#### Source records

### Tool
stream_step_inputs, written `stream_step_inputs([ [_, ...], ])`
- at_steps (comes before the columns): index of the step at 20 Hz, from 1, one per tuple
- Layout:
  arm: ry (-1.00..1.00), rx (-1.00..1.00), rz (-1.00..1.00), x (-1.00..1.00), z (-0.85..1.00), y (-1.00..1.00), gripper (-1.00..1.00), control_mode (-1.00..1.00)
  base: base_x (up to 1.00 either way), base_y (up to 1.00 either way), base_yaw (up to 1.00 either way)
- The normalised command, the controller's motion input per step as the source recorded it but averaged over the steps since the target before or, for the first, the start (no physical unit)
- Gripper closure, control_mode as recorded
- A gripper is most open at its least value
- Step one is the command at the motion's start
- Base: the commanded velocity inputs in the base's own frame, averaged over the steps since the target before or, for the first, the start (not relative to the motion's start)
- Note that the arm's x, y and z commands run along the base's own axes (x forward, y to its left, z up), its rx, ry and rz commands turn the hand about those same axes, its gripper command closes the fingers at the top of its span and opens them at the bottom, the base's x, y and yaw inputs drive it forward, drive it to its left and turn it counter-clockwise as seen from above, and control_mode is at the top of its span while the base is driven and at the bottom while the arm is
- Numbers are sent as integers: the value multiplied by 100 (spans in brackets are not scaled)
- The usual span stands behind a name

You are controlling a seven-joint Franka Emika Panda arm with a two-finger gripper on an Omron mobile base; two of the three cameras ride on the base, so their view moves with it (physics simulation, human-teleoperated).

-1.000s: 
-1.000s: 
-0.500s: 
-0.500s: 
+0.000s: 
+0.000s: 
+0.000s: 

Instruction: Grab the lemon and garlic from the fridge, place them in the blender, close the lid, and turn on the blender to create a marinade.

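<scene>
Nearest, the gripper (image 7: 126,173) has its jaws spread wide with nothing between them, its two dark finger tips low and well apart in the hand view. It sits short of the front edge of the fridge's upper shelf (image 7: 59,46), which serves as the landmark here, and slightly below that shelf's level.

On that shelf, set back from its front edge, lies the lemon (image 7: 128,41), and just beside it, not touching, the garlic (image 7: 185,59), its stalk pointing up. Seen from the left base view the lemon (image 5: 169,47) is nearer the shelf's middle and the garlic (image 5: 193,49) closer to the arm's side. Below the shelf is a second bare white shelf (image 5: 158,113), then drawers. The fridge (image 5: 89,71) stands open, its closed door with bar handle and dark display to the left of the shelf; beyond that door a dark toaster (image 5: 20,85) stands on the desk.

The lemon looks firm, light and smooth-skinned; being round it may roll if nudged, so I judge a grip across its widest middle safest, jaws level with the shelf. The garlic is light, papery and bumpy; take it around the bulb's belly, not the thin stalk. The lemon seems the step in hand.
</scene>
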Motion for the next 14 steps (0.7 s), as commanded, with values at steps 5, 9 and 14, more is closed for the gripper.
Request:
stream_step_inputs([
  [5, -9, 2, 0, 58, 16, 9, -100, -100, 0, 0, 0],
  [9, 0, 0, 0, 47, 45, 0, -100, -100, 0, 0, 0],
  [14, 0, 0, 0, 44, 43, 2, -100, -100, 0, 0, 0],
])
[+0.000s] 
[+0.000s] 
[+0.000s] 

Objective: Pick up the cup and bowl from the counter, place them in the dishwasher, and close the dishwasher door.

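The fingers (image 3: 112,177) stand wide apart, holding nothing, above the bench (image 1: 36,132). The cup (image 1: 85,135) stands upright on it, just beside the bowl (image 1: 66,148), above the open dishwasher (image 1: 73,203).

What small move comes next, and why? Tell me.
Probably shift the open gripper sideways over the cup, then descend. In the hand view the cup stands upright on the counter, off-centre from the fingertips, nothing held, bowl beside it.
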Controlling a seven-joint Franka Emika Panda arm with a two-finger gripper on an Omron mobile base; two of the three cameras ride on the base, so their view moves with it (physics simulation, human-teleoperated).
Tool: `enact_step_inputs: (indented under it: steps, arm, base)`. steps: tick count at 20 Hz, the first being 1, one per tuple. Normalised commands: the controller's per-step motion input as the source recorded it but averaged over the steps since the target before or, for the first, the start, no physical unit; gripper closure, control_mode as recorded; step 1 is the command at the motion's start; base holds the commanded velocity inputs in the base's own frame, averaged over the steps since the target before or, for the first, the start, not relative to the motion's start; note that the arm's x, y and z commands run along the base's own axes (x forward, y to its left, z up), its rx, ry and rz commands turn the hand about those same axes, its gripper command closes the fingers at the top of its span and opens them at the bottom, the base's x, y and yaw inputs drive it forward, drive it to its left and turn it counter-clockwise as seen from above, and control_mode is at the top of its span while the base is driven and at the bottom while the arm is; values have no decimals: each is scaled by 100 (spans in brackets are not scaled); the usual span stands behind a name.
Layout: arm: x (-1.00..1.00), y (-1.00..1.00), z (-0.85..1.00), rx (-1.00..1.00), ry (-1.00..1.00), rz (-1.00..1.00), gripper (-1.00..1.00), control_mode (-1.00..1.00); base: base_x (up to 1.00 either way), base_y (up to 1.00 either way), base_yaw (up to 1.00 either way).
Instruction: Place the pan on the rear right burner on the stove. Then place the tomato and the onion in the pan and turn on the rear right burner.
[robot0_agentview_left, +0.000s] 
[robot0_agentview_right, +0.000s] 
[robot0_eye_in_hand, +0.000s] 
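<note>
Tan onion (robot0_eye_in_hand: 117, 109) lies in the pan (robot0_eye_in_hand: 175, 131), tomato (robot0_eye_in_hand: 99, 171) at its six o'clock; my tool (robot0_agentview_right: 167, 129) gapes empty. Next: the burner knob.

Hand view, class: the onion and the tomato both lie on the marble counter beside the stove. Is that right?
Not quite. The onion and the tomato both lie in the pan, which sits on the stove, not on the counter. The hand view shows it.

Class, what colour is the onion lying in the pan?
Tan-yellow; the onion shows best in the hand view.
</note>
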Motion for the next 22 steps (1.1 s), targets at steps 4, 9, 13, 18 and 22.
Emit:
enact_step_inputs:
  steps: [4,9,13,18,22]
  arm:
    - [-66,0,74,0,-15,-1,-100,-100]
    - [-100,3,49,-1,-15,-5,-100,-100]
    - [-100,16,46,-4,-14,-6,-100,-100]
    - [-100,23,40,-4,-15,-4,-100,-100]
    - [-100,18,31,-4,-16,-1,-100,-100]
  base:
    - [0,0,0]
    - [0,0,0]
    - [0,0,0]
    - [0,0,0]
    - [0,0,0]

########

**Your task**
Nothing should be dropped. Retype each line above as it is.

**Response to this task**
### Tool
stream_step_inputs, written `stream_step_inputs([ [_, ...], ])`
- at_steps (comes before the columns): index of the step at 20 Hz, from 1, one per tuple
- Layout:
  arm: ry (-1.00..1.00), rx (-1.00..1.00), rz (-1.00..1.00), x (-1.00..1.00), z (-0.85..1.00), y (-1.00..1.00), gripper (-1.00..1.00), control_mode (-1.00..1.00)
  base: base_x (up to 1.00 either way), base_y (up to 1.00 either way), base_yaw (up to 1.00 either way)
- The normalised command, the controller's motion input per step as the source recorded it but averaged over the steps since the target before or, for the first, the start (no physical unit)
- Gripper closure, control_mode as recorded
- A gripper is most open at its least value
- Step one is the command at the motion's start
- Base: the commanded velocity inputs in the base's own frame, averaged over the steps since the target before or, for the first, the start (not relative to the motion's start)
- Note that the arm's x, y and z commands run along the base's own axes (x forward, y to its left, z up), its rx, ry and rz commands turn the hand about those same axes, its gripper command closes the fingers at the top of its span and opens them at the bottom, the base's x, y and yaw inputs drive it forward, drive it to its left and turn it counter-clockwise as seen from above, and control_mode is at the top of its span while the base is driven and at the bottom while the arm is
- Numbers are sent as integers: the value multiplied by 100 (spans in brackets are not scaled)
- The usual span stands behind a name

You are controlling a seven-joint Franka Emika Panda arm with a two-finger gripper on an Omron mobile base; two of the three cameras ride on the base, so their view moves with it (physics simulation, human-teleoperated).

-1.000s: 
-1.000s: 
-0.500s: 
-0.500s: 
+0.000s: 
+0.000s: 
+0.000s: 

Instruction: Grab the lemon and garlic from the fridge, place them in the blender, close the lid, and turn on the blender to create a marinade.

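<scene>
Nearest, the gripper (image 7: 126,173) has its jaws spread wide with nothing between them, its two dark finger tips low and well apart in the hand view. It sits short of the front edge of the fridge's upper shelf (image 7: 59,46), which serves as the landmark here, and slightly below that shelf's level.

On that shelf, set back from its front edge, lies the lemon (image 7: 128,41), and just beside it, not touching, the garlic (image 7: 185,59), its stalk pointing up. Seen from the left base view the lemon (image 5: 169,47) is nearer the shelf's middle and the garlic (image 5: 193,49) closer to the arm's side. Below the shelf is a second bare white shelf (image 5: 158,113), then drawers. The fridge (image 5: 89,71) stands open, its closed door with bar handle and dark display to the left of the shelf; beyond that door a dark toaster (image 5: 20,85) stands on the desk.

The lemon looks firm, light and smooth-skinned; being round it may roll if nudged, so I judge a grip across its widest middle safest, jaws level with the shelf. The garlic is light, papery and bumpy; take it around the bulb's belly, not the thin stalk. The lemon seems the step in hand.
</scene>
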Motion for the next 14 steps (0.7 s), as commanded, with values at steps 5, 9 and 14, more is closed for the gripper.
Request:
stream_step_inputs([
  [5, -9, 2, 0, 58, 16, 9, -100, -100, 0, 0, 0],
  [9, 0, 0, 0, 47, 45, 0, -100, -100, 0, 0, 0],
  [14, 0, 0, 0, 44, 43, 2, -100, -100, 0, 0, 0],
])
[+0.000s] 
[+0.000s] 
[+0.000s] 

Objective: Pick up the cup and bowl from the counter, place them in the dishwasher, and close the dishwasher door.

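The fingers (image 3: 112,177) stand wide apart, holding nothing, above the bench (image 1: 36,132). The cup (image 1: 85,135) stands upright on it, just beside the bowl (image 1: 66,148), above the open dishwasher (image 1: 73,203).

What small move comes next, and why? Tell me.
Probably shift the open gripper sideways over the cup, then descend. In the hand view the cup stands upright on the counter, off-centre from the fingertips, nothing held, bowl beside it.
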Controlling a seven-joint Franka Emika Panda arm with a two-finger gripper on an Omron mobile base; two of the three cameras ride on the base, so their view moves with it (physics simulation, human-teleoperated).
Tool: `enact_step_inputs: (indented under it: steps, arm, base)`. steps: tick count at 20 Hz, the first being 1, one per tuple. Normalised commands: the controller's per-step motion input as the source recorded it but averaged over the steps since the target before or, for the first, the start, no physical unit; gripper closure, control_mode as recorded; step 1 is the command at the motion's start; base holds the commanded velocity inputs in the base's own frame, averaged over the steps since the target before or, for the first, the start, not relative to the motion's start; note that the arm's x, y and z commands run along the base's own axes (x forward, y to its left, z up), its rx, ry and rz commands turn the hand about those same axes, its gripper command closes the fingers at the top of its span and opens them at the bottom, the base's x, y and yaw inputs drive it forward, drive it to its left and turn it counter-clockwise as seen from above, and control_mode is at the top of its span while the base is driven and at the bottom while the arm is; values have no decimals: each is scaled by 100 (spans in brackets are not scaled); the usual span stands behind a name.
Layout: arm: x (-1.00..1.00), y (-1.00..1.00), z (-0.85..1.00), rx (-1.00..1.00), ry (-1.00..1.00), rz (-1.00..1.00), gripper (-1.00..1.00), control_mode (-1.00..1.00); base: base_x (up to 1.00 either way), base_y (up to 1.00 either way), base_yaw (up to 1.00 either way).
Instruction: Place the pan on the rear right burner on the stove. Then place the tomato and the onion in the pan and turn on the rear right burner.
[robot0_agentview_left, +0.000s] 
[robot0_agentview_right, +0.000s] 
[robot0_eye_in_hand, +0.000s] 
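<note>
Tan onion (robot0_eye_in_hand: 117, 109) lies in the pan (robot0_eye_in_hand: 175, 131), tomato (robot0_eye_in_hand: 99, 171) at its six o'clock; my tool (robot0_agentview_right: 167, 129) gapes empty. Next: the burner knob.

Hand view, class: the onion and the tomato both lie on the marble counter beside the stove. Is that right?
Not quite. The onion and the tomato both lie in the pan, which sits on the stove, not on the counter. The hand view shows it.

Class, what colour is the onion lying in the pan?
Tan-yellow; the onion shows best in the hand view.
</note>
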Motion for the next 22 steps (1.1 s), targets at steps 4, 9, 13, 18 and 22.
Emit:
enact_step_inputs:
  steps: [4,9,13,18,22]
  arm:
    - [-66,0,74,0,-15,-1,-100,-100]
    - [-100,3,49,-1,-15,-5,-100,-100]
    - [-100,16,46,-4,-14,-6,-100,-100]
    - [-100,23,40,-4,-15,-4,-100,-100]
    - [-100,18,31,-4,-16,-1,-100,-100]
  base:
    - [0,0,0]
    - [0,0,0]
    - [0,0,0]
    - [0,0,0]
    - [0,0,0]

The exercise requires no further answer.